Vogelvlucht over bloot
Van schaamte ontbloot is de titel van een tentoonstelling in het Rijksmuseum Twenthe in Enschede, waarin de naaktfiguur in de Nederlandse kunst centraal staat. Bij de tentoonstelling hoort een bescheiden catalogus (Rijksmuseum Twenthe, Enschede f 17,50) met artikelen van Z. Kolks en Nöel van Heusden, die hiermee een aanzet willen geven tot de wetenschappelijke studie van dit onderwerp. Als uitgangspunt gelden de definities van Kenneth Clark en John Berger, die zich beiden uitvoerig met het naakt hebben beziggehouden: nude, in tegenstelling tot naked, is ‘een natuurlijke of gekunstelde vorm van naaktheid, die ons niet in verlegenheid brengt’; ‘Naaktheid is een vorm van kleding.’ Gestimuleerd door dit onderscheid, dat iedereen wel min of meer aanvoelt, heeft zich in de loop van de geschiedenis een bepaald arsenaal aan houdingen en situaties uitgezeefd, die voor weergave in aanmerking kwamen. De samenstellers hebben zich beperkt tot een heel algemene indeling van die houdingen en situaties, en de manieren waarop het zedelijkheidsprobleem in de verschillende varianten werd opgelost. Wel stellen ze vast dat de liggende naakten op de tentoonstelling een opvallend zedig karakter hebben, hoewel dat geen criterium bij de keuze is geweest, maar ‘een naderhand geconstateerde toevalligheid’. Helemaal toevallig lijkt mij dat niet, maar het voert ver om daarover te speculeren.

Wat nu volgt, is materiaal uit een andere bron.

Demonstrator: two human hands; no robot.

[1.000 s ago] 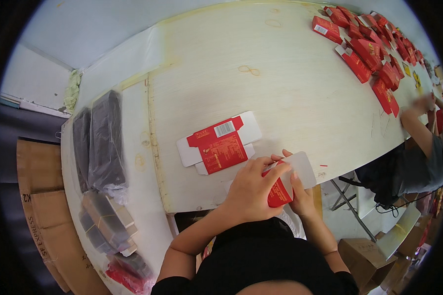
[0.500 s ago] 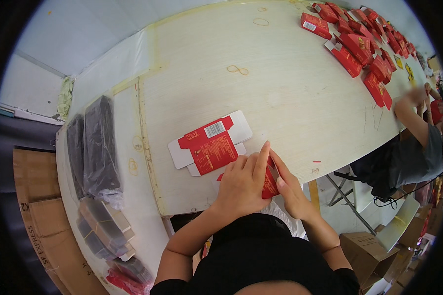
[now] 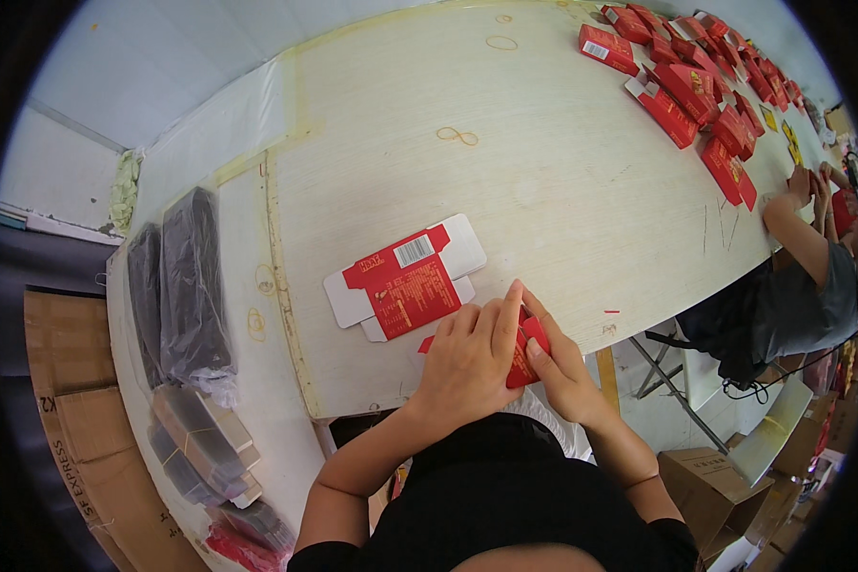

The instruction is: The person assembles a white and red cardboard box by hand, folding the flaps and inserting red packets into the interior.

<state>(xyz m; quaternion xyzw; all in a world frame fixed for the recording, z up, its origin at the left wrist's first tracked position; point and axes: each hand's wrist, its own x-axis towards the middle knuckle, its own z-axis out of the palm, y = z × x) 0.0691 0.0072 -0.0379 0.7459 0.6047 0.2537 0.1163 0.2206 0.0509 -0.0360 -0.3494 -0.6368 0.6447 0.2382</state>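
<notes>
Between both hands, at the table's near edge, is a small red folding carton (image 3: 526, 355), partly covered by my fingers. My left hand (image 3: 469, 360) lies along its left side, fingers stretched out and pressed against it. My right hand (image 3: 564, 370) wraps the right side, with its thumb on the carton's red face. The two hands' fingertips meet at the far end. Just beyond my left hand lies a flattened red carton (image 3: 412, 290) with white flaps and a barcode. Another red piece (image 3: 426, 345) peeks out beside my left hand, mostly hidden.
Many red cartons (image 3: 691, 91) are heaped at the table's far right. A co-worker's hands (image 3: 810, 186) are at the right edge. Black wrapped bundles (image 3: 193, 286) and banded clear plastic sleeves (image 3: 195, 439) lie along the left. Brown cardboard boxes (image 3: 710, 491) stand at lower right.
My right thumb has shifted up and left on the carton. The dark gap seen between the hands now shows red panel. The co-worker's blurred hand has moved and now shows clearly.
</notes>
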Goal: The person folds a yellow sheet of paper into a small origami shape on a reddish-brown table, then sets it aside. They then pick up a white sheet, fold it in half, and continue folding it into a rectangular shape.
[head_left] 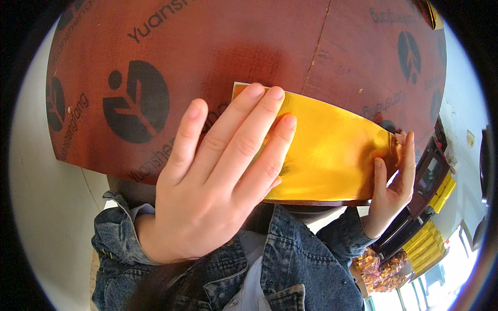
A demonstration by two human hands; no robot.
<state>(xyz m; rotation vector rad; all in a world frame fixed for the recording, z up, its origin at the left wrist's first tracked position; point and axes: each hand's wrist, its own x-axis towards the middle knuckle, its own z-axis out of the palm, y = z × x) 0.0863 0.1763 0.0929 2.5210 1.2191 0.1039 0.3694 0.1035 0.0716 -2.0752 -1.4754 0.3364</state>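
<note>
A shiny gold foil sheet [327, 150] with a thin white edge lies on the near part of the reddish-brown board, close to its front edge. Across the sheet's left end reaches my left hand [223, 160], its fingers stretched out and somewhat apart, fingertips by the far left corner. Its thumb is mostly hidden. At the sheet's right end, my right hand [393, 189] grips the border, thumb on the gold face and forefinger up at the far right corner. The other fingers are partly hidden.
The dark-printed brown board [233, 41] has a seam running away from me. A piece of gold foil [434, 19] shows at its far right edge. Down to the right are stacked yellow-gold bundles [425, 246] and a clear bag of shiny scraps [381, 269].
</note>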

In de opzet van tentoonstelling en catalogus zijn de samenstellers uitgegaan van vijf grondtypes die elkaar soms overlappen, en waarop door de lijd heen is gevarieerd: ‘Adam en Eva’, ‘Het bad’ (Susanna, Bathseba en Diana), ‘Venus’, ‘Kunstenaar en naaktmodel’ en ‘Het liggend naakt’. Aan elk van de types is een vogelvluchtig artikel gewijd, dat de leek een goede indruk geeft van de varianten en de belangrijkste kunstenaars die zich met het naakt hebben ingelaten. Tot in de zeventiende eeuw namen velen hun toevlucht tot de nuditas criminalis, het type schuldig naakt. Het voordeel was dat de naaktheid tegelijk getoond en veroordeeld kon worden, zodat de begerige kijker met de schrik vrijkwam. Venus, Eva, Bathseba, allemaal kwamen ze voor in moralistische plaatjesreeksen, genaamd vrouwenlisten, waarbij de argeloze kijker op alle listen en lagen van dit mensentype werd voorbereid. In de categorie ‘Adam en Eva’ bestond een voorkeur voor ‘de zondeval’ en ‘de verdrijving uit het paradijs’.
Overigens twijfel ik aan Kolks' interpretatie van de lelijkheid van Rembrandts Eva als een symbool van haar slechtheid, waarbij Adam ook lelijk was omdat hij niet helemaal vrijuit ging. Volgens mij heeft Rembrandt eenvoudig zijn voorstelling van twee primitieve mensen in beeld gebracht. Verder werd er heel wat afgespied en verleid, en vooral baadsters zijn zeer in trek. Kuisheid bleef tot op de dag van vandaag een probleem, al verschuiven de normen wat. Nog in 1911 werden vier schilderijen (twee van Jan Sluijters en twee van Leo Gestel wegens aanstoot van een tentoonstelling in het Stedelijk verwijderd, en als ik me niet vergis gebeurde iets dergelijks nog in de jaren vijftig met een schilderij van Van Dongen in Museum Boymans-van Beuningen. Noël van Heusden schrijft dat het naakt in de beeldende kunst sedert eind jaren zestig vrij algemeen is geaccepteerd. Wat niet verhinderde dat bepaalde pornografische voorstellingen van de fotografietentoonstelling Het naakt voor de camera werden verwijderd.